### Activity
From the entries below, retype only the lines from the one with "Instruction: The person" through the one with "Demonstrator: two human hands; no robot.", exactly as written.

(Source data)
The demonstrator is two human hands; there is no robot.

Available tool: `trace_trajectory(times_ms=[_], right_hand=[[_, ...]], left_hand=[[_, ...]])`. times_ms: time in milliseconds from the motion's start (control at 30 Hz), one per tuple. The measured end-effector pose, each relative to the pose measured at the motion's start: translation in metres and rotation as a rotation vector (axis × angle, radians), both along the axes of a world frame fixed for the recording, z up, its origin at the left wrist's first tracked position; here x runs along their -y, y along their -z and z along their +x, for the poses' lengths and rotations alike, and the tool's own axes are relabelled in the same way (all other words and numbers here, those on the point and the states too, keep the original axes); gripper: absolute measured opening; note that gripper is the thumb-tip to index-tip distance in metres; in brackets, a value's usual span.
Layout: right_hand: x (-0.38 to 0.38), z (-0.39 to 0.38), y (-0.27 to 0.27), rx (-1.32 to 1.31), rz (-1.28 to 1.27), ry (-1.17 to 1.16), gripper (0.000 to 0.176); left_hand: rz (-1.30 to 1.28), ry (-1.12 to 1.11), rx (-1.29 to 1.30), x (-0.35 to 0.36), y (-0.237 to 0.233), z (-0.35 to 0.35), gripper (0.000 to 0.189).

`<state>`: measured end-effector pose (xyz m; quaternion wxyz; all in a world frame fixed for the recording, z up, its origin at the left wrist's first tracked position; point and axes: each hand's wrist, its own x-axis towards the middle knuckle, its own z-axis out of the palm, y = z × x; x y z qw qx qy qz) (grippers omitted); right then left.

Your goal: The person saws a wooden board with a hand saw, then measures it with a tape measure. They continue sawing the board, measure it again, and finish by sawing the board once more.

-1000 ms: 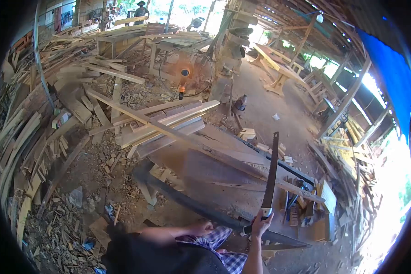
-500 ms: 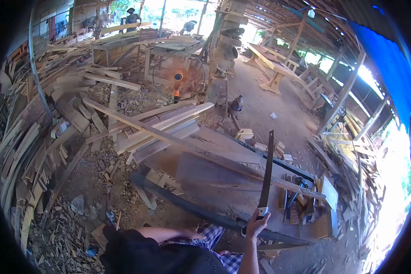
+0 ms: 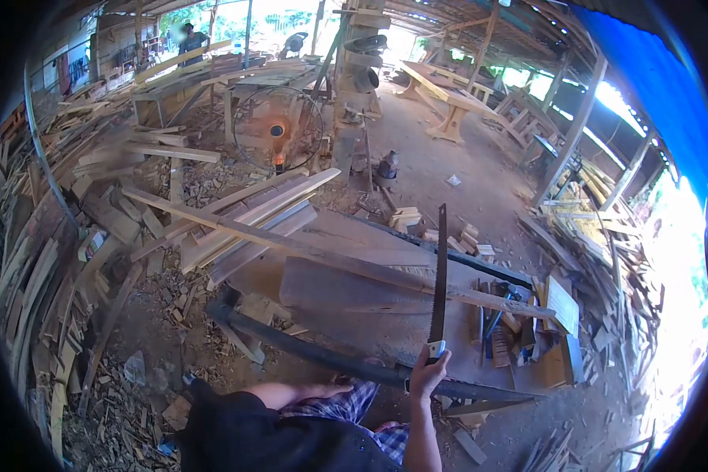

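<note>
Head view: at left, stacked sawn boards (image 3: 263,223) lie beneath a long, narrow plank (image 3: 330,255) slanting rightward. Left hand (image 3: 337,389) rests by the checked shorts; its blurred fingers leave me unable to tell whether it holds anything. Farther right, the right hand (image 3: 427,374), the nearer one, is clenched round the handle of a handsaw (image 3: 440,275). From that fist the saw extends upward, its long axis crossing the plank's line in view; the blade looks dark, slender and tapered, teeth facing left.
</note>
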<state>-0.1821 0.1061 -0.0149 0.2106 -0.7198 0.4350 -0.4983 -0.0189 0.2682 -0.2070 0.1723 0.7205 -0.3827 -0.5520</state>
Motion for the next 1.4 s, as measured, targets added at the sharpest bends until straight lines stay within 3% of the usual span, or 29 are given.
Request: trace_trajectory(times_ms=[33, 367, 400, 467, 500, 533, 600, 633, 700, 733, 800, 833, 1033, 1233, 1400], right_hand=[[-0.002, -0.002, -0.003, 0.01, 0.109, -0.009, 0.031], [-0.001, 0.0, 0.005, -0.013, 0.06, 0.011, 0.03], [-0.001, 0.0, 0.005, -0.021, 0.06, 0.022, 0.03], [-0.002, 0.001, 0.006, -0.036, 0.059, 0.022, 0.03], [-0.002, 0.002, 0.007, -0.037, 0.048, 0.033, 0.031], [-0.002, 0.003, 0.007, -0.037, 0.035, 0.047, 0.031], [-0.004, 0.003, 0.009, -0.035, 0.031, 0.043, 0.032], [-0.004, 0.004, 0.009, -0.046, 0.021, 0.048, 0.033], [-0.004, 0.004, 0.008, -0.059, 0.004, 0.052, 0.034], [-0.004, 0.005, 0.008, -0.064, -0.01, 0.059, 0.032], [-0.005, 0.006, 0.007, -0.067, -0.024, 0.07, 0.03], [-0.005, 0.006, 0.007, -0.066, -0.006, 0.067, 0.03], [-0.008, 0.005, 0.002, -0.076, 0.037, 0.079, 0.031], [0.001, 0.001, 0.017, -0.067, 0.029, 0.081, 0.03], [0.0, 0.002, 0.01, -0.029, 0.038, 0.047, 0.029]], left_hand=[[0.005, 0.003, 0.009, 0.001, 0.003, -0.001, 0.109], [0.04, 0.016, 0.069, 0.003, 0.035, 0.0, 0.104], [0.039, 0.01, 0.066, 0.0, 0.021, -0.006, 0.104], [-0.15, 0.113, 0.417, -0.008, -0.016, -0.031, 0.09], [-0.336, 0.212, 0.507, -0.015, -0.051, -0.031, 0.069], [-0.336, 0.205, 0.505, -0.009, -0.075, -0.028, 0.069], [-0.217, 0.645, 0.168, 0.014, -0.114, -0.022, 0.057], [-0.222, 0.64, 0.167, 0.022, -0.124, -0.019, 0.057], [-0.362, 0.582, -0.139, 0.04, -0.146, -0.01, 0.054], [-0.407, 0.577, -0.069, 0.04, -0.209, -0.004, 0.046], [-0.791, 0.479, 0.236, 0.063, -0.215, 0.007, 0.042], [-0.928, 0.314, 0.208, 0.079, -0.207, 0.013, 0.037], [-1.243, 0.004, 0.587, 0.151, -0.261, 0.062, 0.025], [-0.971, -0.213, 0.946, 0.216, -0.242, 0.087, 0.028], [-0.921, -0.099, 0.953, 0.226, -0.22, 0.086, 0.03]])
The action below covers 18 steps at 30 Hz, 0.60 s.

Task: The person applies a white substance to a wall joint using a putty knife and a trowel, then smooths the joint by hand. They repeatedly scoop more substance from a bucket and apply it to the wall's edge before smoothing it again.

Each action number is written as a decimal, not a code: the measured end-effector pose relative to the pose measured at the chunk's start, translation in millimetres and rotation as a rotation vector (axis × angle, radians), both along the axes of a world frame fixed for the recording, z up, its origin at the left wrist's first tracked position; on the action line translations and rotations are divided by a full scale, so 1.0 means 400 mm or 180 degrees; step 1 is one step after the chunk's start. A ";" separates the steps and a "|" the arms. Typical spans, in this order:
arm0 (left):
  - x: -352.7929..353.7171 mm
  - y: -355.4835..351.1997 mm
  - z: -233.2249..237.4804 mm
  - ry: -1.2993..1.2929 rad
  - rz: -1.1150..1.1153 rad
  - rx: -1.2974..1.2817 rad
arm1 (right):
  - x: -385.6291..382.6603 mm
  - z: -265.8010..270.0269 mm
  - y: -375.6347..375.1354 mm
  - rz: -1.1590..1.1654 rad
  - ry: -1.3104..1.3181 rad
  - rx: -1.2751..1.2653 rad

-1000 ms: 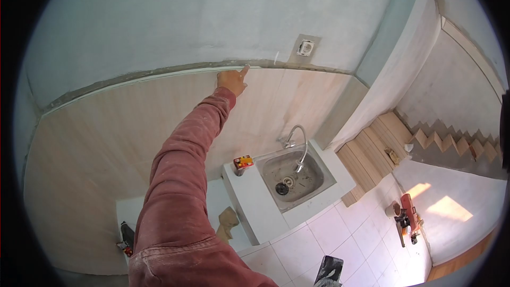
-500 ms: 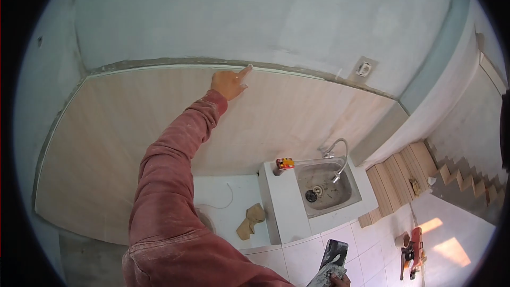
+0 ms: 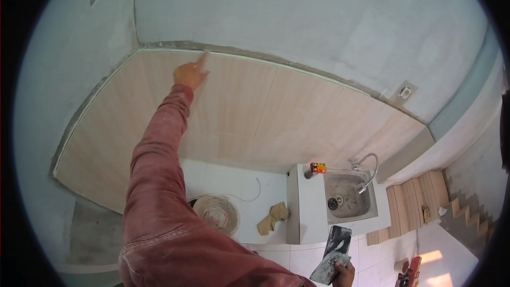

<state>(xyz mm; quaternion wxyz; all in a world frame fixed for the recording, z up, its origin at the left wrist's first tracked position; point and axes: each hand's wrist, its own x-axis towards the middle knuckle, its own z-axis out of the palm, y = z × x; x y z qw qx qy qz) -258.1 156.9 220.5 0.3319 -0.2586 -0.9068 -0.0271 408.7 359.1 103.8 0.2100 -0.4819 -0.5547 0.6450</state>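
My left hand reaches up to the wall, with its index finger stretched out onto the top edge of the beige tile panel; the other fingers are partly curled and hold nothing. A pale strip runs along that edge, under a rough grey band. At the lower right, my right hand is closed on a dark, flat tool smeared with whitish paste; part of the tool is hidden by the paste and the fingers.
Below the panel is a white counter with a round, paste-stained bucket and a brown cloth. To the right are a red-yellow box, a sink with a curved faucet, a wall socket and stacked planks.
The view has shifted, bringing the bucket into sight. My left hand has slid left along the panel's top edge. More of my right hand and the tool now shows.
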 end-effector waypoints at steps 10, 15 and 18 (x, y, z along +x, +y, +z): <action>0.590 0.041 -0.287 -0.4203 -0.4535 0.3990 | -0.379 0.050 -0.088 0.0946 0.1426 -0.0772; 0.748 0.036 -0.230 -0.4941 -0.4941 0.6016 | -0.526 0.132 -0.187 0.1504 0.1799 -0.0897; 0.777 0.005 -0.216 -0.5076 -0.4765 0.6552 | -0.559 0.169 -0.245 0.1592 0.2050 -0.1189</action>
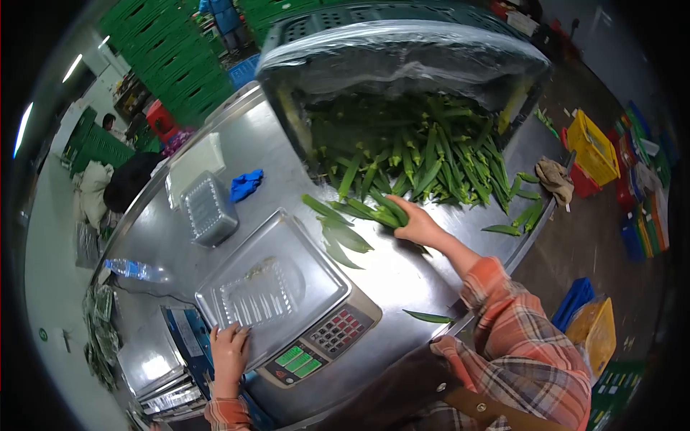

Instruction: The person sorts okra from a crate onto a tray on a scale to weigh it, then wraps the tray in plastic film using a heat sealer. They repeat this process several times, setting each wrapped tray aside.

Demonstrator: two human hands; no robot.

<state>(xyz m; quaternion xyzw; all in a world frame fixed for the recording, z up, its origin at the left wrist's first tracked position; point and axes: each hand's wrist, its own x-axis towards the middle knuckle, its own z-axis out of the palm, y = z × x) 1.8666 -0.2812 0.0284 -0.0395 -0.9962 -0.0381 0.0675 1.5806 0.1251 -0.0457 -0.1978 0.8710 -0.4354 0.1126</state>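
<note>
In my right hand (418,224) are several green okra pods (384,212), with the fingers closed around them. More okra pods (341,233) lie loose on the metal table just left of that hand. My left hand (230,352) rests at the near left edge of the weighing scale's metal pan (320,276), fingers stretched out beside a clear plastic tray (257,296). The tray lies on the pan. Below the pan, the scale's keypad (336,331) and green-lit display (297,360) face me. A large okra heap (431,154) spills from a tipped, plastic-lined crate (402,36).
Stacked clear trays (208,208) and a blue glove (246,185) lie beyond the scale. A water bottle (133,269) lies at left. A brown cloth (555,179) hangs at the right edge. A single okra pod (428,316) lies near my right sleeve. Green crates (162,54) stand behind.
</note>
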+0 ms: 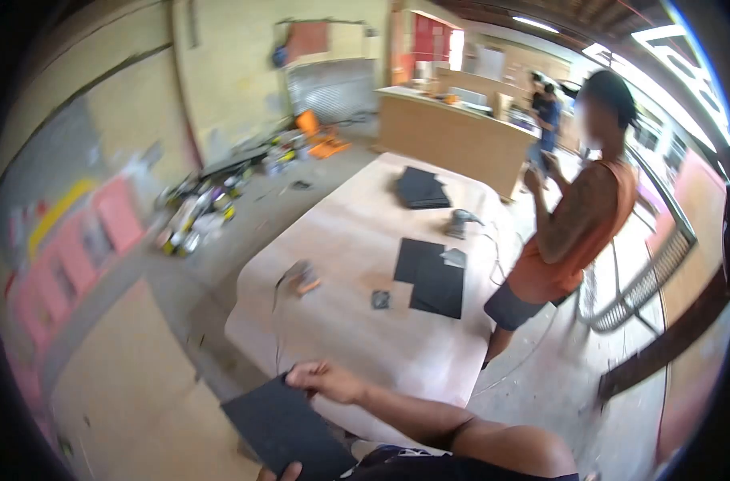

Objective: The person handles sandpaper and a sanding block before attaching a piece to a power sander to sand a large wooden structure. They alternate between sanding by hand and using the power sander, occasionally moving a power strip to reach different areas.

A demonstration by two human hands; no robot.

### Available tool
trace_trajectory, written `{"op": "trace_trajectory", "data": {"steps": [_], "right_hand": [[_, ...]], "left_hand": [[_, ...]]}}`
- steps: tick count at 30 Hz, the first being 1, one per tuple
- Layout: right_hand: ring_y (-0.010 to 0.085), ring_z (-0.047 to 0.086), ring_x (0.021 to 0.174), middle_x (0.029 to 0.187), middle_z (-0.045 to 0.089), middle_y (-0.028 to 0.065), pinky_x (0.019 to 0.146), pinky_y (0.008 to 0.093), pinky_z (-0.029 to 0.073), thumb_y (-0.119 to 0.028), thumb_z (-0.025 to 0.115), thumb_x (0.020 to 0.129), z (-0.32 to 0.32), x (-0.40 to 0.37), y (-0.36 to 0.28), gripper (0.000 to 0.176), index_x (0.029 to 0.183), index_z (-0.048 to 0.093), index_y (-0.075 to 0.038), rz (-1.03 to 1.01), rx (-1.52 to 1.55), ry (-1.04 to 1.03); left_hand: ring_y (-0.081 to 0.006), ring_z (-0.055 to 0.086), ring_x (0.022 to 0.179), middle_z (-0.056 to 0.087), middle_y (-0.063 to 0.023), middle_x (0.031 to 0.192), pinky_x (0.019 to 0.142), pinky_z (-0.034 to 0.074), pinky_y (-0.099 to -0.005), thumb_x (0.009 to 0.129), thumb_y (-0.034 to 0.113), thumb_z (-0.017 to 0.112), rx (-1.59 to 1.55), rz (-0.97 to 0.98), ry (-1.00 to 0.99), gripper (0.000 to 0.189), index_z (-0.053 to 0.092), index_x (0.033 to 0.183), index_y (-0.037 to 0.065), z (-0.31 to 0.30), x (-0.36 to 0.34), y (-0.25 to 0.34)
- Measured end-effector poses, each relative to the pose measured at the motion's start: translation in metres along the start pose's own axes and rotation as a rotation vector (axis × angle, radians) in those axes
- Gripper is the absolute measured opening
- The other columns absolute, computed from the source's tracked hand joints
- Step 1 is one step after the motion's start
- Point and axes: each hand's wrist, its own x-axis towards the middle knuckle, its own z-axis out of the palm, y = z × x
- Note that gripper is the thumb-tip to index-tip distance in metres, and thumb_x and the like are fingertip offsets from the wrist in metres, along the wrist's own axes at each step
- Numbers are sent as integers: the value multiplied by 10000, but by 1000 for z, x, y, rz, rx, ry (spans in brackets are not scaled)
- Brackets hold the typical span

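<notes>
A black sandpaper sheet point(289, 429) is held low in front of me, past the near edge of the table. My right hand point(325, 380) pinches its upper corner with closed fingers. At the bottom of the view, my left hand point(281, 473) grips the lower edge; only the thumb and a little of the hand show. On the pale table point(341, 337) lie more black sheets point(437, 289), a stack of black sheets point(422, 188) and a small dark square point(380, 300). A corded power sander point(305, 277) rests at the left, and another sander point(461, 224) farther back.
Beyond the table's right side stands a person in an orange top point(586, 216). Cords trail along that side. A wooden counter point(461, 136) is behind, with other people near it. Cans and clutter point(196, 212) line the left wall, near an orange object point(323, 136). A metal mesh frame point(654, 272) stands right.
</notes>
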Motion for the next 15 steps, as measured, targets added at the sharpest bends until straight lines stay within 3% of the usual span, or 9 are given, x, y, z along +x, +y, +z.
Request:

### Reply
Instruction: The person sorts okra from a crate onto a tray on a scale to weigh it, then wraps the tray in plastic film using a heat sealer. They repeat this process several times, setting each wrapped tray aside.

Demonstrator: two human hands; no robot.

Here the work on this exercise is complete.